What We Did:
We determined the extent to which the DoD has made the preparations necessary to transition from a trusted foundry model for procuring custom microelectronics to a quantifiable assurance method for procuring custom microelectronics from the commercial market.
What We Found:
The OUSD(R&E) developed plans to transition from a trusted foundry model to a quantifiable assurance method for procuring custom state-of-the-art microelectronics from the commercial market. However, t the OUSD(R&E) is behind schedule for establishing trusted supply chain and operational security standards by the January 1, 2021, deadline, as required by the NDAA for FY 2020.
Specifically, programs and policies already established included:
• a Joint Federated Assurance Center (JFAC) Charter and Concept of Operations (CONOPS),
• a JFAC Coordination Center and ticketing portal to route requests for assistance from the program offices,
• a program to fund the J FAC’s work, and
• JFAC laboratories designated to support implementation of the quantifiable assurance method.
However, the JFAC Charter and CONOPS predate the creation of the OUSD(R&E) and the OUSD(R&E)’s Principal Director for Microelectronics. The JFAC CONOPS does not provide the Principal Director for Microelectronics with authorities to resolve competing priorities between the program offices requesting JFAC support and insufficient capacity among the JFAC service providers.
In addition, the OUSD(R&E) intended to designate the Naval Surface Warfare Center-Crane Division and the National Security Agency (NSA) as the two co-leads for establishing the quantifiable assurance method. The Naval Surface Warfare Center-Crane Division is managing several prototype projects that test quantifiable assurance procedures. The NSA would provide an analysis of potential threats. However, in April 2021, the Director of the NSA’s Cyber Security Directorate declined the designation of the NSA as a co-lead for the quantifiable assurance method because the NSA could not increase its mission capability in the timeframes required by the OUSD(R&E). NSA personnel acknowledged the need for coordination between the OUSD(R&E) and the Office of the Under Secretary of Defense for Intelligence and Security (OUSD[I&S]) to determine the NSA’s role in the quantifiable assurance method.

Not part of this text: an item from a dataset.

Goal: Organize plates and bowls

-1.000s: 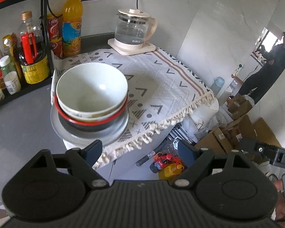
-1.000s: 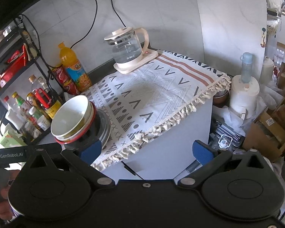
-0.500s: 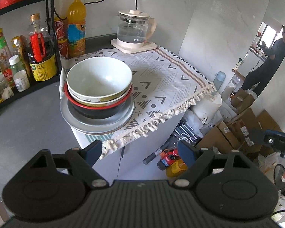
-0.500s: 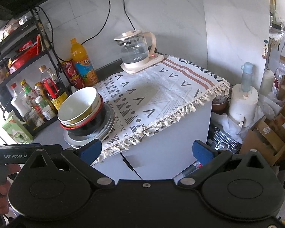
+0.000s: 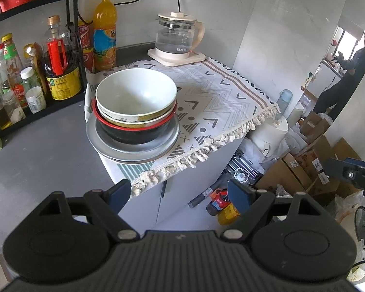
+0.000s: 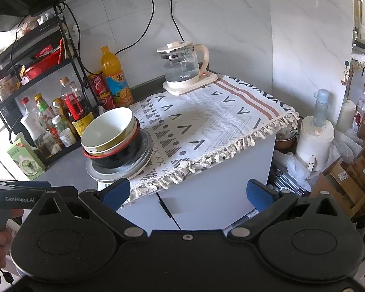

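While both tools hang back from the counter, the left gripper (image 5: 178, 193) and the right gripper (image 6: 186, 193) each have their fingers spread wide, holding nothing. A white bowl (image 5: 136, 95) sits nested in other bowls, the lowest a black bowl (image 5: 133, 132), all resting on a stack of grey plates (image 5: 102, 146) at the near corner of the patterned cloth (image 5: 221, 97). The plates' edge reaches right to the cloth's fringe. My worry is that corner: a nudge against the rim, or a tug on the fringe, could slide the pile off. The upper bowls look tilted too, so a bump might topple them.
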Available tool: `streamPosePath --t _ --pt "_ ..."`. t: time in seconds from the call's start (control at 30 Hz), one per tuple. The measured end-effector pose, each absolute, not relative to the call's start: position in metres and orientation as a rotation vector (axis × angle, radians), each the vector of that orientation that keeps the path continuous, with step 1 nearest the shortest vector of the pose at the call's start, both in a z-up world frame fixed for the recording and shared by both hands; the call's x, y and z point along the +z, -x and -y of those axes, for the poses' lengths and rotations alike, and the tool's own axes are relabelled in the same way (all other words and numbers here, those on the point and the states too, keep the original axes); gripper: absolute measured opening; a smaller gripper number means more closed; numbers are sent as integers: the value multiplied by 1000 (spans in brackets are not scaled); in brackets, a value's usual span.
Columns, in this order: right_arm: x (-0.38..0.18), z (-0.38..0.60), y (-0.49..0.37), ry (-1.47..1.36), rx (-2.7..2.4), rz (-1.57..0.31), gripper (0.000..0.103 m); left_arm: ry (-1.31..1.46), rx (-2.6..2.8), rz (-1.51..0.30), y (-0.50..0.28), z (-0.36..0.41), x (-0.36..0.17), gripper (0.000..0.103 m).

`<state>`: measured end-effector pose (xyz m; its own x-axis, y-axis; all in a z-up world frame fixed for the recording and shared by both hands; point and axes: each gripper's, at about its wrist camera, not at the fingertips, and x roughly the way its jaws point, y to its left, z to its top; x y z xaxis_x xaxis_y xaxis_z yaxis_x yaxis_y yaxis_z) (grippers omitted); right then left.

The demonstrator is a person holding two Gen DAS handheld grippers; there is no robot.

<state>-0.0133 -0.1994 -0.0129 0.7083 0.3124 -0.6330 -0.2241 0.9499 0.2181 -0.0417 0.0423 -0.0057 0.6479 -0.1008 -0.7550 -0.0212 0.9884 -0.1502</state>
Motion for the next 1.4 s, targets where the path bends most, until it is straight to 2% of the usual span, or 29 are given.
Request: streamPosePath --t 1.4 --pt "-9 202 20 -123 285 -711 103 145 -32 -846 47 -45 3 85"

In addition, the OUSD(R&E) did not meet the January 2021 deadline established in the FY 2020 NDAA and is still developing the standards and instructions necessary to implement a quantifiable assurance method to procure custom microelectronics. Specifically, the OUSD(R&E) was still establishing:
• new standards for DoD Custom Integrated Circuits,
• updates to DoD Instruction 5200.44, and
• a new DoD policy to implement the quantifiable assurance method.
OUSD(R&E) officials told us that these delays occurred because:
• the transition to the quantifiable assurance method started in July 2020 and the OUSD(R&E) encountered difficulties in developing and staffing new processes and procedures by the January 1, 2021 deadline established in the FY 2020 NDAA;
• the coronavirus disease–2019 (COVID-19) pandemic created challenges; and
• there was turnover of key personnel at the OUSD(R&E) and the NSA.
As a result, the OUSD(R&E) did not establish trusted supply chain and operational security standards for procuring custom microelectronics by January 1, 2021, as required by the NDAA for FY 2020.
What We Recommend:
We recommend that the USD(R&E) update the JFAC Charter and the JFAC Concept of Operations and develop a process to prioritize the quantifiable assurance method efforts of the supporting DoD laboratories.
We also recommend that the USD(R&E), in coordination with the Under Secretary of Defense for Intelligence and Security (USD[I&S]), identify the resources required to support the NSA’s role in the threat analysis for quantifiable assurance or identify another DoD organization capable of performing the role currently assigned to the NSA.